Por outro lado, há que compreender a posição mais prudente de Netanyahu, ao não querer escalar o conflito. Embora Israel tenha capacidade militar para destruir o Hamas, uma operação que tivesse verdadeiramente esse objectivo teria implicações quase insuportáveis em termos de danos colaterais junto da população civil da Faixa de Gaza. Portanto, uma guerra aberta e contínua em toda a sua plenitude não interessa a Netanyahu, mas também seria muito prejudicial para o projecto de poder do Hamas. Porque, caso Israel decidisse atacar com tudo e em força a Faixa de Gaza, as já muito difíceis condições de vida naquele enclave iriam degradar-se ainda mais, com a população, muito provavelmente, a insurgir-se contra as autoridades, neste caso o Hamas, que, assegura a gestão de uma série de serviços à população, desde a segurança às escolas e serviços.

 

A Israel também não interessaria, pelo menos para já, destruir o Hamas e criar um vazio de poder na Faixa de Gaza, uma vez que a Autoridade Palestiniana, com a Fatah no Governo, não tem neste momento condições para assegurar o controlo daquele território.
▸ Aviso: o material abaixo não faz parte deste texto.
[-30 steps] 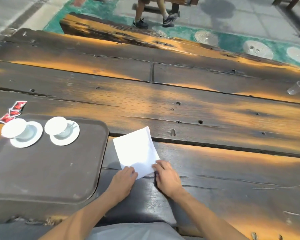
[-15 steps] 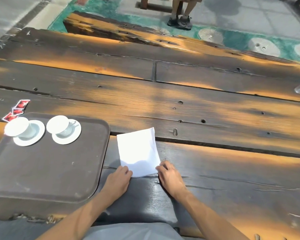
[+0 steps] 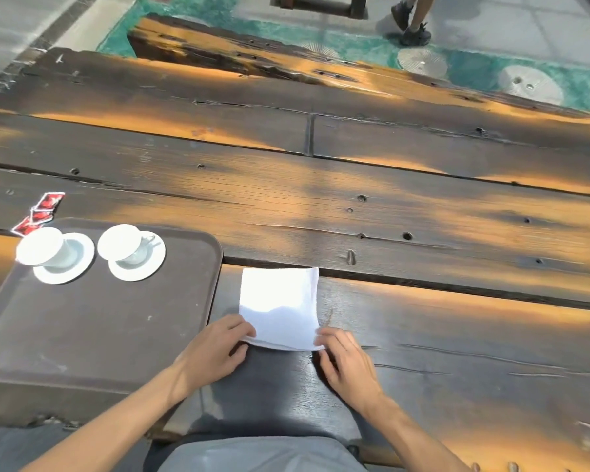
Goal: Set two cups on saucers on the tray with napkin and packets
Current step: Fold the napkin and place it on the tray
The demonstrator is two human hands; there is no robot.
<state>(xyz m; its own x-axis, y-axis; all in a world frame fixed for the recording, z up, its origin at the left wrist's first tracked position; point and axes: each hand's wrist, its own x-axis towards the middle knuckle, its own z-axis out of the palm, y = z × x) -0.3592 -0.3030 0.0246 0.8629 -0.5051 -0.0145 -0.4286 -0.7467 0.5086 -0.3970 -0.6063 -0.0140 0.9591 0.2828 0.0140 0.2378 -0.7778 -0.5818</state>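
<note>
Both hands pinched the white napkin (image 3: 280, 306): left hand (image 3: 215, 349) on its near-left corner, right hand (image 3: 346, 362) on its near-right. It lay flat on the dark plank table (image 3: 423, 335), just right of the brown tray (image 3: 92, 321). I judged lifting evenly would keep the soft folded square neat. Two glossy cups (image 3: 121, 241) sat on round saucers (image 3: 137, 264) at the tray's far-left corner, red packets (image 3: 40, 212) beyond its edge.

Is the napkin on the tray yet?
No, the napkin lies on the wooden table just right of the tray, pinched at its near corners by the left hand and right hand.
</note>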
Além disso, e como notava Dennis Ross, antigo negociador norte-americano, a decapitação do Hamas na Faixa poderia criar espaço para o surgimento de movimentos ainda mais radicais, como a Jihad Islâmica ou até mesmo o Estado Islâmico. Ao Jerusalem Post, Ross não tem dúvidas que Israel poderia derrotar o Hamas, mas e depois? Para garantir que o enclave não seria tomado por radicais, Israel teria de manter uma presença na Faixa de Gaza e isso a História já demonstrou que foi contrário aos interesses do Estado hebraico.